Género: Drama, Biográfico
Categoría: Santos y beatos, Franciscanos
Calificación moral: +13
Director: Fred Zinnemann
Guión: Robert Bolt
Música: Georges Delerue
Fotografía: Ted Moore
Reparto: Paul Scofield, Wendy Hiller, Leo McKern, Robert Shaw, Orson Welles, Susannah York, John Hurt

Tomás Moro, un hombre muy valorado por Enrique VIII, es nombrado canciller de Inglaterra. El rey está encaprichado con Ana Bolena y quiere que el papa le conceda el divorcio de Catalina de Aragón, que no le había dado un sucesor. Al no obtener el beneplácito del pontífice, Enrique VIII rompe con la Iglesia de Roma y se nombra a sí mismo Jefe Supremo de la Iglesia de Inglaterra. Tomás Moro, conocido por ser un hombre íntegro y de profundos principios cristianos, dimite como canciller para evitar pronunciarse sobre los actos del rey, pero éste no acepta el silencio de una voz tan importante en Inglaterra.

Está basada en una obra de teatro de Robert Bolt, adaptada por él mismo con fidelidad a los hechos históricos. Bolt es también autor de guiones de otras grandes películas, entre ellas La misión, otro de los mejores filmes de contenido religioso. La película fue premiada con 6 Oscar (mejor película, director, actor, guión adaptado, fotografía -color- y diseño de vestuario -color-).

Las aspiraciones personales de Enrique VIII dieron como resultado la separaron de los católicos, al crear éste una iglesia que pudiera manejar a su antojo. Resulta paradójico que tan solo tres años después de esta grave ruptura, el rey hizo que acusaran a Ana Bolena de varios cargos y fue decapitada.
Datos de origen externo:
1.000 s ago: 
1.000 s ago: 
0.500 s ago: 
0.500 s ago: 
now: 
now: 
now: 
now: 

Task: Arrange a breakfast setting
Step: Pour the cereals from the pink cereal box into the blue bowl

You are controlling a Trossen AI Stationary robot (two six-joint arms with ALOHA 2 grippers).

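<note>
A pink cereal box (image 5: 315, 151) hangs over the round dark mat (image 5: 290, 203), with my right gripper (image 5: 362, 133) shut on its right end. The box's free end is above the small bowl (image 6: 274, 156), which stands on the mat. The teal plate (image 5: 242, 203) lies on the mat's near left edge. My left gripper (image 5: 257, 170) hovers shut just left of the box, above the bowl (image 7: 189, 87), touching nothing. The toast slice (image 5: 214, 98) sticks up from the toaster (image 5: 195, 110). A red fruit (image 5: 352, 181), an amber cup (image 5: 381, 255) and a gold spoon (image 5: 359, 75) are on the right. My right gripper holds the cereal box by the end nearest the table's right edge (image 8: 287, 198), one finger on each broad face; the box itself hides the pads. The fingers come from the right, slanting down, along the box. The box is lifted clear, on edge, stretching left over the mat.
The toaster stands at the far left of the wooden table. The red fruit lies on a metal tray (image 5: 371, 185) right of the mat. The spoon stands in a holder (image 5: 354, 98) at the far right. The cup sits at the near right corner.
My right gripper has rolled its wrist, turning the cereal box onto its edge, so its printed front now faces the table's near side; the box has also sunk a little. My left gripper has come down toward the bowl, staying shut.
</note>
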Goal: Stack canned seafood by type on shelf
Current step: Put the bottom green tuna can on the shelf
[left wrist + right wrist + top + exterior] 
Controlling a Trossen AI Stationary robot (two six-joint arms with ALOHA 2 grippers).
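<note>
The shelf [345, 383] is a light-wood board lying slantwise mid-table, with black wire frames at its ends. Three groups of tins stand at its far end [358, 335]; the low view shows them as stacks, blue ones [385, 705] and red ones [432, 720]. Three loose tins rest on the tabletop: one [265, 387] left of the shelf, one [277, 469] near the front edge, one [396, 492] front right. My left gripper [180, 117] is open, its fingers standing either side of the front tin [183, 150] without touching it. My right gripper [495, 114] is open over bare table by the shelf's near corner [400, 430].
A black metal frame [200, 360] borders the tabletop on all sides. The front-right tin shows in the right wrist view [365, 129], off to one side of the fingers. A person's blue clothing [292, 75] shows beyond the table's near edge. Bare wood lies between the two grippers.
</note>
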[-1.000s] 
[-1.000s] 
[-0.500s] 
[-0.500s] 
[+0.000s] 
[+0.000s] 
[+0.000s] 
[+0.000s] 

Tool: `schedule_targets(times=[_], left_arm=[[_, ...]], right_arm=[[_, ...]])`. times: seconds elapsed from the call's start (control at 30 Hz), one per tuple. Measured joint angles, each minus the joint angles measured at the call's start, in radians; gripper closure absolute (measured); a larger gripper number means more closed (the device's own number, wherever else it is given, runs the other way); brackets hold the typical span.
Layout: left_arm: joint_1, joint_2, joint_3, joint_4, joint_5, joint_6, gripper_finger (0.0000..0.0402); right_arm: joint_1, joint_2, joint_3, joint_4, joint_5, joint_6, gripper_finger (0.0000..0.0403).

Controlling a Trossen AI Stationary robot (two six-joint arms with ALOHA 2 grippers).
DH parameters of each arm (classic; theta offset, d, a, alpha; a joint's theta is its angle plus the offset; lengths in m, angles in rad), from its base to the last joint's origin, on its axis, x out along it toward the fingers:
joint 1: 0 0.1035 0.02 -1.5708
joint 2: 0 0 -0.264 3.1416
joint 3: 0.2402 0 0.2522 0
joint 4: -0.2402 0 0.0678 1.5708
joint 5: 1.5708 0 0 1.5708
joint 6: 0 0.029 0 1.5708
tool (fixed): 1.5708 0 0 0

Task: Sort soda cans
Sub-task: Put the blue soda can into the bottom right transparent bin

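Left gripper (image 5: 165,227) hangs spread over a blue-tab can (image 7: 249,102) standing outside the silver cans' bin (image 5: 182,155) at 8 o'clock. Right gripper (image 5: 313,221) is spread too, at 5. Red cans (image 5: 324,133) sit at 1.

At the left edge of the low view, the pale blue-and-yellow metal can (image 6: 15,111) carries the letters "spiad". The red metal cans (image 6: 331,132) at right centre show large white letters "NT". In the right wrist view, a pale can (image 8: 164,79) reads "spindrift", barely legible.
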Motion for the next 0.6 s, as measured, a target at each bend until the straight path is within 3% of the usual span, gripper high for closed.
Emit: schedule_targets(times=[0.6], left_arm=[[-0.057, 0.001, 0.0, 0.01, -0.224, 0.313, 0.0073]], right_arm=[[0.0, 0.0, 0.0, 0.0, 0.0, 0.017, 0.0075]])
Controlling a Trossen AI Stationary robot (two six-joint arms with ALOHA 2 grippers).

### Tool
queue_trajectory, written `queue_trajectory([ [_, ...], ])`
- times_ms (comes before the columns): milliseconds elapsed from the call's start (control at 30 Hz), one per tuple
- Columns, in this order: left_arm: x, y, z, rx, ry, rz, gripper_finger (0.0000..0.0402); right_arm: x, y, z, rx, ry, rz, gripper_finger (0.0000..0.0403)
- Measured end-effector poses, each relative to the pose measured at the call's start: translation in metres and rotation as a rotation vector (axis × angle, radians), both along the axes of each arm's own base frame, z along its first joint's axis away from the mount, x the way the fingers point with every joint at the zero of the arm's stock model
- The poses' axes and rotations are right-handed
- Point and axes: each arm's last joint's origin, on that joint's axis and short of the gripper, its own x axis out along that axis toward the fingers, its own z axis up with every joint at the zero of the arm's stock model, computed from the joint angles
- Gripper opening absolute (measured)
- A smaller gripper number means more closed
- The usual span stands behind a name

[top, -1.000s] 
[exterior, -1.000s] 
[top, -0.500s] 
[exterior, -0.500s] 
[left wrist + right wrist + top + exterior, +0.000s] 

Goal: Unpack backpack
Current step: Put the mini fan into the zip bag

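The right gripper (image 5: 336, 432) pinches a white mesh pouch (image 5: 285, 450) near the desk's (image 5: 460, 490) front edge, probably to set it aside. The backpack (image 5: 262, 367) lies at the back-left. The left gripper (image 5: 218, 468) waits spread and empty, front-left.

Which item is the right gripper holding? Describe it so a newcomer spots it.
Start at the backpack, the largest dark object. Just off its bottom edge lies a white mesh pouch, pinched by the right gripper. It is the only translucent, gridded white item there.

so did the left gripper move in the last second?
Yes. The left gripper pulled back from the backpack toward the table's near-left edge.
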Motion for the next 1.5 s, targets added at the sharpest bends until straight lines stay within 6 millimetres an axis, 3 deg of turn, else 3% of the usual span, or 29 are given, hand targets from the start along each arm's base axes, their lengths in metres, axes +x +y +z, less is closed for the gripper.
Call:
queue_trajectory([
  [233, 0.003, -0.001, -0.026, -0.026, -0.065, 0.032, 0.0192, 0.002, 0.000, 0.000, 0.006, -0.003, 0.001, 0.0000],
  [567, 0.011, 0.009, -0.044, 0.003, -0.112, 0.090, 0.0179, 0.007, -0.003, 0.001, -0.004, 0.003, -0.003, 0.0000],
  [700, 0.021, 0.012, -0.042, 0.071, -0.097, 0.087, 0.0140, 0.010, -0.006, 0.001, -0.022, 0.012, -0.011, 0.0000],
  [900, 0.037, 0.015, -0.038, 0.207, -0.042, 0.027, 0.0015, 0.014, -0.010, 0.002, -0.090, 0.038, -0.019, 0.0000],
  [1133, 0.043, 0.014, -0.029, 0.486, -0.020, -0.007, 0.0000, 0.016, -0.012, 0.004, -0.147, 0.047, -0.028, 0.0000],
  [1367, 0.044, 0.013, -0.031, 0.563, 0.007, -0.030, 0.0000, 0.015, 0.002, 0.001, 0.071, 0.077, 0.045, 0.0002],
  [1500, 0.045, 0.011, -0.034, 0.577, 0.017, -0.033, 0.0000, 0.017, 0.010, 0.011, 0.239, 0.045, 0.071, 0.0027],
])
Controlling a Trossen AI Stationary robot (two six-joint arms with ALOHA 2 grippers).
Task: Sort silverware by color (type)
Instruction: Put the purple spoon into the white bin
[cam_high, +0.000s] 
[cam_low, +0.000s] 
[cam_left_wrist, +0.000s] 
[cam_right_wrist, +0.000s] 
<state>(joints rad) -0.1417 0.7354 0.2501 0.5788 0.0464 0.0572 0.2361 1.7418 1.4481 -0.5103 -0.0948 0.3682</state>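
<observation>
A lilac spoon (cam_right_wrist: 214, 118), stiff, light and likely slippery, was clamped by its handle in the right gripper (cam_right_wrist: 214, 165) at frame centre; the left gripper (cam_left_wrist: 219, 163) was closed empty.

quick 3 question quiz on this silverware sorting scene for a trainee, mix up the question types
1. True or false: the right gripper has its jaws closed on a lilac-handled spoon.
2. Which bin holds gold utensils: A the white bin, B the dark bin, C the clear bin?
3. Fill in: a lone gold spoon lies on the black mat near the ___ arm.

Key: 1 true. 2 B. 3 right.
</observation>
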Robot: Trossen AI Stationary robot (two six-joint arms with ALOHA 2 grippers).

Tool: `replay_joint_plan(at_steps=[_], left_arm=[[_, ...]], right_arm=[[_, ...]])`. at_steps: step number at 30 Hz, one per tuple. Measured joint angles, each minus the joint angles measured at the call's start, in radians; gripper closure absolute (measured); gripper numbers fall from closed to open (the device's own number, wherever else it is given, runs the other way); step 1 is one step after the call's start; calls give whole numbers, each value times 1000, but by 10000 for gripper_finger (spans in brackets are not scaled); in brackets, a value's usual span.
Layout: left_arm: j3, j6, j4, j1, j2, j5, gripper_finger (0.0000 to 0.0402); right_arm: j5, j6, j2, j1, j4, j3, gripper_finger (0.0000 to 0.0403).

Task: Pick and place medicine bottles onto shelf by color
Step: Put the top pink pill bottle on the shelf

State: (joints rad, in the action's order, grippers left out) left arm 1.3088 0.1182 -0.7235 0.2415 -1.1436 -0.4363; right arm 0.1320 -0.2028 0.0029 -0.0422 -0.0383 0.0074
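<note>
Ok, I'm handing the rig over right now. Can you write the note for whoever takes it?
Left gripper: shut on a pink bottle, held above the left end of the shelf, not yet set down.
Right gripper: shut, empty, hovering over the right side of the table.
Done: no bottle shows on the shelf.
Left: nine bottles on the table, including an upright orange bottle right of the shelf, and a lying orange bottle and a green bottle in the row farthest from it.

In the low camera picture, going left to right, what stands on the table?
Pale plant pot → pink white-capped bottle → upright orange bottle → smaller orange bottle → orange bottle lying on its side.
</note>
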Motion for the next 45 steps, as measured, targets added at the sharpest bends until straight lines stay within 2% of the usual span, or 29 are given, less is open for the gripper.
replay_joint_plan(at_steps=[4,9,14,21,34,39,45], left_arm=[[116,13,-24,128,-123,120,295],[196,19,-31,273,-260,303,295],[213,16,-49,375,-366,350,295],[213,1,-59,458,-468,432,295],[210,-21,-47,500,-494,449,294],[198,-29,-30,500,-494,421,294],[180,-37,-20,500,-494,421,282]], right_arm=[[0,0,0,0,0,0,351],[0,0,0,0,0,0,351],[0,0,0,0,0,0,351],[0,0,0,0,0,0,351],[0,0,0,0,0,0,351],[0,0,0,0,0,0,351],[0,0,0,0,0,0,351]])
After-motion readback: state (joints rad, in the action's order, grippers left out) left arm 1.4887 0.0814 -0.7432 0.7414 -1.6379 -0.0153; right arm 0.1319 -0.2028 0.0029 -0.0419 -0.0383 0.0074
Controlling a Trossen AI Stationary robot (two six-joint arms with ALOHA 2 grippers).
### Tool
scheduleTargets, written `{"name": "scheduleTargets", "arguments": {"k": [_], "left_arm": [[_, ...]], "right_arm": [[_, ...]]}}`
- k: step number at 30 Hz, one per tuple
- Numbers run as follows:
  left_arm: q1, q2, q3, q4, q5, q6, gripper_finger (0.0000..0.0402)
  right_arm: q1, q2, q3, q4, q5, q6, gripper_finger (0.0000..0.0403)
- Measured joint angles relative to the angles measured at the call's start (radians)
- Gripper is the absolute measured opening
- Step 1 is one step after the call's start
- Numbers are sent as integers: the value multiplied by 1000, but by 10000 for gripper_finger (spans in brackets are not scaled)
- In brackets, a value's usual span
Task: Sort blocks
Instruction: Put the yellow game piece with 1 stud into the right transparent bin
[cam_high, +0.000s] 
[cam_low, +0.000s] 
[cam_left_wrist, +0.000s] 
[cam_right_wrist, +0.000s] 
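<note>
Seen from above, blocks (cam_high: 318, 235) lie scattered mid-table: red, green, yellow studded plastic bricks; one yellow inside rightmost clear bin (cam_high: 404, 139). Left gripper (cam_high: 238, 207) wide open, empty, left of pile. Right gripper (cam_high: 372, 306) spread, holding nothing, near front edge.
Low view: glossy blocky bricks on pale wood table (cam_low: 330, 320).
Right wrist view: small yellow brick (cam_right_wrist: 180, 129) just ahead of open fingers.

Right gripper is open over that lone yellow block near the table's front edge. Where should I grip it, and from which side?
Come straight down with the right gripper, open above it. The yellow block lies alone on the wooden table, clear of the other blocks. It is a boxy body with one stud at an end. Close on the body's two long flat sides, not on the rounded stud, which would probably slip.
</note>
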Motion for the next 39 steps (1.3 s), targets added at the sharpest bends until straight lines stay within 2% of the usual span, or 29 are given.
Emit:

Su nueva esposa había tenido dos embarazos fallidos y el rey, que ya tenía otra amante, perdió la esperanza de que le diese un sucesor.

Para Tomás Moro la verdad y su palabra tenían un valor fundamental. Lo sencillo para él hubiese sido reconocer al rey como máxima autoridad de la Iglesia y haber seguido practicando su fe, pero perseveró en sus convicciones hasta el final.

Fue canonizado por Pío XI en 1935 y Juan Pablo II lo nombró patrón de los políticos y los gobernantes. Perteneció a la Orden Tercera de San Francisco.